Write the listing out once more, identical to the original but without pictures.

───── Information provided ─────

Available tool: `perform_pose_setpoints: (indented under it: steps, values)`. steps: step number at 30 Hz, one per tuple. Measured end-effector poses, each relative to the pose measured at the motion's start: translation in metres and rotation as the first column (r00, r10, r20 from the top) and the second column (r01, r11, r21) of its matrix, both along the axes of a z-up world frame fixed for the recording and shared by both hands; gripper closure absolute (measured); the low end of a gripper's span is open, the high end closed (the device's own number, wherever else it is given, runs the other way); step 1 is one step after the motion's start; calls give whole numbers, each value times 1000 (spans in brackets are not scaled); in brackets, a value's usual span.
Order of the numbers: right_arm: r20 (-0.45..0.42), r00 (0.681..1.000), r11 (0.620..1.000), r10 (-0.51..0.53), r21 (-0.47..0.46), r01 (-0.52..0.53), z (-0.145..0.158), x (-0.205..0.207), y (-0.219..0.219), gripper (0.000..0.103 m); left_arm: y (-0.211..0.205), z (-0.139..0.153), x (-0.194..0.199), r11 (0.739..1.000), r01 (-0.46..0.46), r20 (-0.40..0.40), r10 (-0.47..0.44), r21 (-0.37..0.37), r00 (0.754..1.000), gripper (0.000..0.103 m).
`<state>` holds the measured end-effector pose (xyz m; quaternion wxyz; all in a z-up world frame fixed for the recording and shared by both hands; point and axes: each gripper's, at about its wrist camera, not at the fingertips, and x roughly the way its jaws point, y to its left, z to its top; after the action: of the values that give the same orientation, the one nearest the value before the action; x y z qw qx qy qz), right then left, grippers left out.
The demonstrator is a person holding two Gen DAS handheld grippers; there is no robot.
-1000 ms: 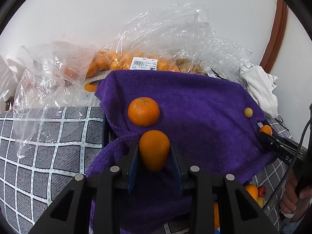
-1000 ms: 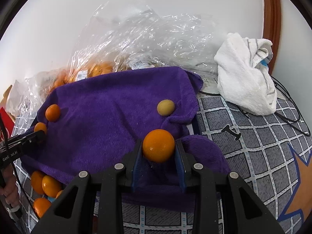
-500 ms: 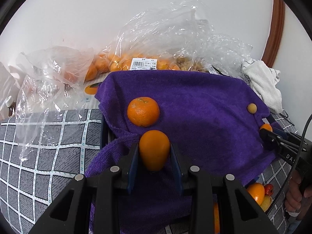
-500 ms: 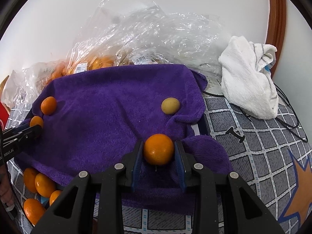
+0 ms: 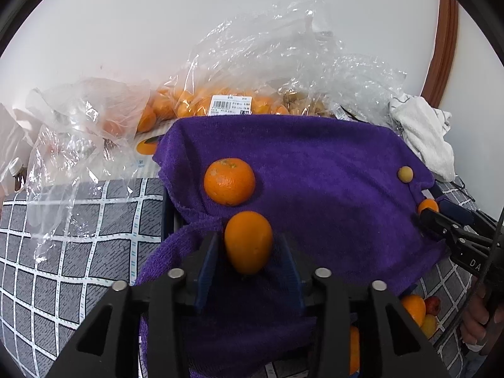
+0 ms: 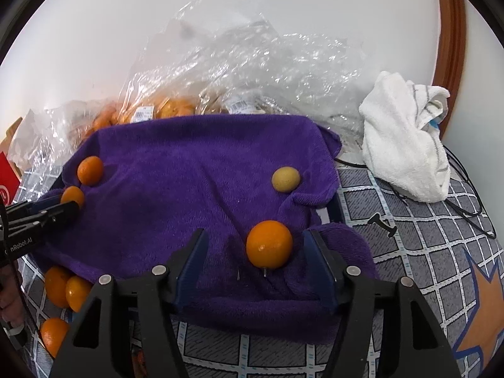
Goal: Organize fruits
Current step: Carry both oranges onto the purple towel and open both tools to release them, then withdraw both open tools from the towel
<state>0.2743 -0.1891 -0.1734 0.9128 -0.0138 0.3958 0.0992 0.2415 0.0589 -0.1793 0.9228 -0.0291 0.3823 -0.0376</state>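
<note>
A purple towel covers a tray. In the left wrist view my left gripper has opened slightly around a smooth oval orange that rests between its blue pads on the towel's near left corner; a round mandarin lies just beyond. In the right wrist view my right gripper is wide open, and an orange sits free on the towel between its pads. A small yellow fruit lies farther back.
Clear plastic bags of oranges lie against the wall behind the towel. A white cloth and black cables are at the right. Loose oranges lie beside the towel's left edge, more fruit at its right.
My right gripper has opened and let go of its orange, which now rests on the towel. My left gripper's pads have parted slightly around its orange.
</note>
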Motion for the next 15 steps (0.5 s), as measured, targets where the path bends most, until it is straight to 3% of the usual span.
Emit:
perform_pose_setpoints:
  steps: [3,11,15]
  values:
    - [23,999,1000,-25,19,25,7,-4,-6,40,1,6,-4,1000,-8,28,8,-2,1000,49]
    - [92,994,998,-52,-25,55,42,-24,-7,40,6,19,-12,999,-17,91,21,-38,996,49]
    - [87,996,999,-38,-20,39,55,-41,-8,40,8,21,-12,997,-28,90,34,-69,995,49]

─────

:: Result of this task ::
Available tool: `perform_pose_setpoints: (indented under it: steps, values)`. steps: step number at 30 Hz, one per tuple. Measured end-effector poses, each relative to the pose measured at the motion's start: translation in metres and rotation as the first column (r00, r10, r20 from the top) and the second column (r01, r11, r21) of its matrix, both along the axes of a z-up world frame fixed for the recording and shared by both hands; gripper closure absolute (measured); the low end of a gripper's span is open, the high end closed (the device's own number, wherever else it is given, runs the other way); step 1 is one step after the motion's start; calls give whole numbers, each value times 1000 (spans in brackets are not scaled); in brackets, a value's usual span.
Order of the numbers: right_arm: r20 (-0.45..0.42), r00 (0.681..1.000), r11 (0.620..1.000), r10 (-0.51..0.53), r21 (-0.47..0.46), r01 (-0.52..0.53), z (-0.145..0.158), x (-0.205..0.207), y (-0.219..0.219), gripper (0.000..0.103 m); left_arm: y (-0.211..0.205), z (-0.139..0.153), x (-0.194..0.199), r11 (0.739..1.000), r01 (-0.46..0.46), r20 (-0.40..0.40), r10 (-0.47..0.44), r21 (-0.37..0.37), r00 (0.754..1.000), gripper (0.000..0.103 m).
`<state>` holds the measured end-effector pose (xyz m; quaternion wxyz; all in a z-up world frame fixed for the recording and shared by both hands; point and axes: each gripper's, at about its wrist camera, not at the fingertips, and x roughly the way its jaws point, y to its left, z to its top; after the action: of the values that give the same orientation, the one nearest the value before the action; x y z qw qx qy qz), right then left, grippers left out.
The demonstrator is a person holding two Gen DAS handheld grippers; there is no robot.
-1000 ms: 
-1000 ms: 
-500 ms: 
-500 ms: 
+0 ms: 
+0 ms: 
Goal: Organize fruits
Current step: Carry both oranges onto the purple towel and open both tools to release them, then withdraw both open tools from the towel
<state>0.2743 -0.1891 -0.1734 0.9128 -0.0138 0.3958 0.0992 0.2415 0.0589 -0.1793 0.9228 -0.0291 0.3823 -0.0376</state>
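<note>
A purple towel covers a tray. In the left wrist view my left gripper has opened slightly around a smooth oval orange that rests between its blue pads on the towel's near left corner; a round mandarin lies just beyond. In the right wrist view my right gripper is wide open, and an orange sits free on the towel between its pads. A small yellow fruit lies farther back.
Clear plastic bags of oranges lie against the wall behind the towel. A white cloth and black cables are at the right. Loose oranges lie beside the towel's left edge, more fruit at its right.
My right gripper has opened and let go of its orange, which now rests on the towel. My left gripper's pads have parted slightly around its orange.
</note>
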Motion for the next 15 steps (0.5 s), as measured, targets where the path bends most, until it is straight to 3% of the usual span.
Emit:
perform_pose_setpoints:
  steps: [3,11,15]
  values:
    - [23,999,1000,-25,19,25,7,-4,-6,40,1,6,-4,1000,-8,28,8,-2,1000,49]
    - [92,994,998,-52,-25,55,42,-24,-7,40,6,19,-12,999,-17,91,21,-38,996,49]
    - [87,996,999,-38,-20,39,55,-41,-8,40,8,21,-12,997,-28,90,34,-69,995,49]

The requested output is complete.